La chasse, patrimoine culturel, n’est pas en faveur du développement durable
La section régionale de la Fédération Royale marocaine de chasse (FRMC) de Casablanca-Settat a organisé, samedi à la commune de Lakouassem à Oulad Frej (province d’El Jadida), une rencontre de communication sous le thème « La chasse, un patrimoine culturel au service du développement durable ». Cette rencontre a été consacrée à l’examen des moyens de promouvoir le secteur de la chasse et de préserver ses dimensions civilisationnelles et environnementales.
La section régionale de la Fédération Royale marocaine de chasse (FRMC) à Casablanca-Settat a organisé, samedi, une rencontre de communication à la commune de Lakouassem à Oulad Frej, dans la province d’El Jadida, sur le thème « La chasse, un patrimoine culturel au service du développement durable ».
Cet événement, placé sous l’égide de la FRMC et en coordination avec les associations de chasse d’El Jadida et de Sidi Bennour, ainsi qu’en partenariat avec l’Association des fauconniers de Lakouassem Zaouiat Moulay Tahar, avait pour objectif d’étudier les moyens de promouvoir le secteur de la chasse tout en préservant ses dimensions civilisationnelles et environnementales.
Il s’inscrit dans la mise en œuvre de la stratégie de la Fédération visant à renforcer la communication avec les pratiquants et à valoriser le patrimoine culturel associé à la chasse traditionnelle.

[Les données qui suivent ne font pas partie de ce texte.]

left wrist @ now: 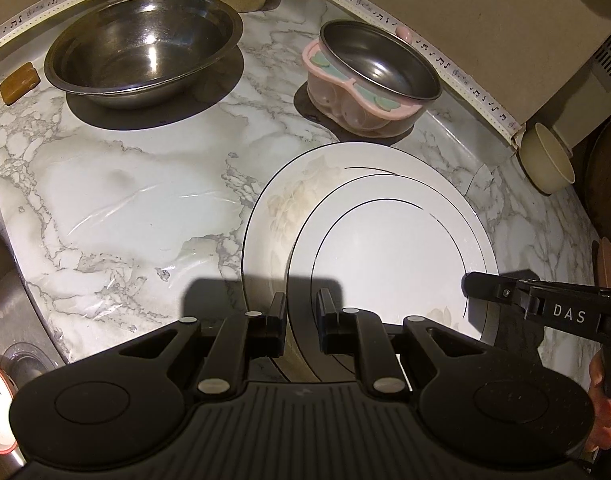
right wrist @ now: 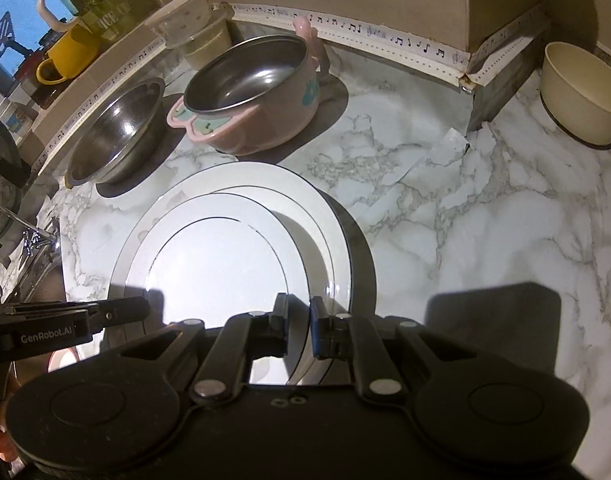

Le président de la FRMC, Ahmed Moussaoui, a affirmé que cette rencontre a pour but de consacrer la pratique de la chasse comme levier de développement local durable, tout en contribuant à la protection de la biodiversité au Maroc.
M. Moussaoui a souligné l’importance stratégique de préserver les différents arts de la chasse traditionnelle, en particulier la fauconnerie, qui constitue un patrimoine immatériel profondément enraciné dans l’identité marocaine, notamment dans la région des Doukkala.
Il a également mentionné que la Fédération adopte une politique de proximité, interagissant sur le terrain avec les préoccupations des chasseurs et améliorant les services administratifs et techniques pour faciliter l’exercice de leur activité au sein des différentes régions du pays.
Dans une déclaration à la MAP, le président de la section régionale de la FRMC, Hassan Haddadi, a indiqué que cet événement a été une occasion d’intégrer de nouvelles composantes patrimoniales, tels que les praticiens de la fauconnerie et du sloughi, étant donné les similarités qui les unissent.
M. Haddadi a encouragé ces groupes à rejoindre des associations légales afin de surmonter les contraintes du terrain, affirmant que la Fédération et la section régionale sont prêtes à les soutenir dans l’élaboration de propositions visant à développer les lois régissant le secteur, afin de protéger les droits des chasseurs et de préserver le patrimoine local.
De son côté, le président de l’Association des fauconniers de Lakouassem Zaouiat Moulay Tahar, Mohamed El Ghazouani, a souligné le rôle primordial des associations professionnelles dans la durabilité du patrimoine de la fauconnerie.
Il a expliqué que cette rencontre a permis d’ouvrir le dialogue sur diverses préoccupations des fauconniers, principalement sur les programmes de sauvegarde du gibier et les résultats des opérations de lâcher, en insistant sur l’importance de transmettre ce patrimoine aux générations futures pour garantir sa pérennité en tant que symbole de l’authenticité marocaine.
Cet événement, marqué par la présence de représentants de l’Agence nationale des eaux et forêts (ANEF), a constitué une plateforme d’échange de visions entre divers acteurs, avec l’objectif d’élaborer des stratégies conciliant la préservation de cet héritage authentique et les impératifs de protection de l’environnement, afin d’assurer la durabilité du gibier et la réhabilitation des espaces forestiers de la région.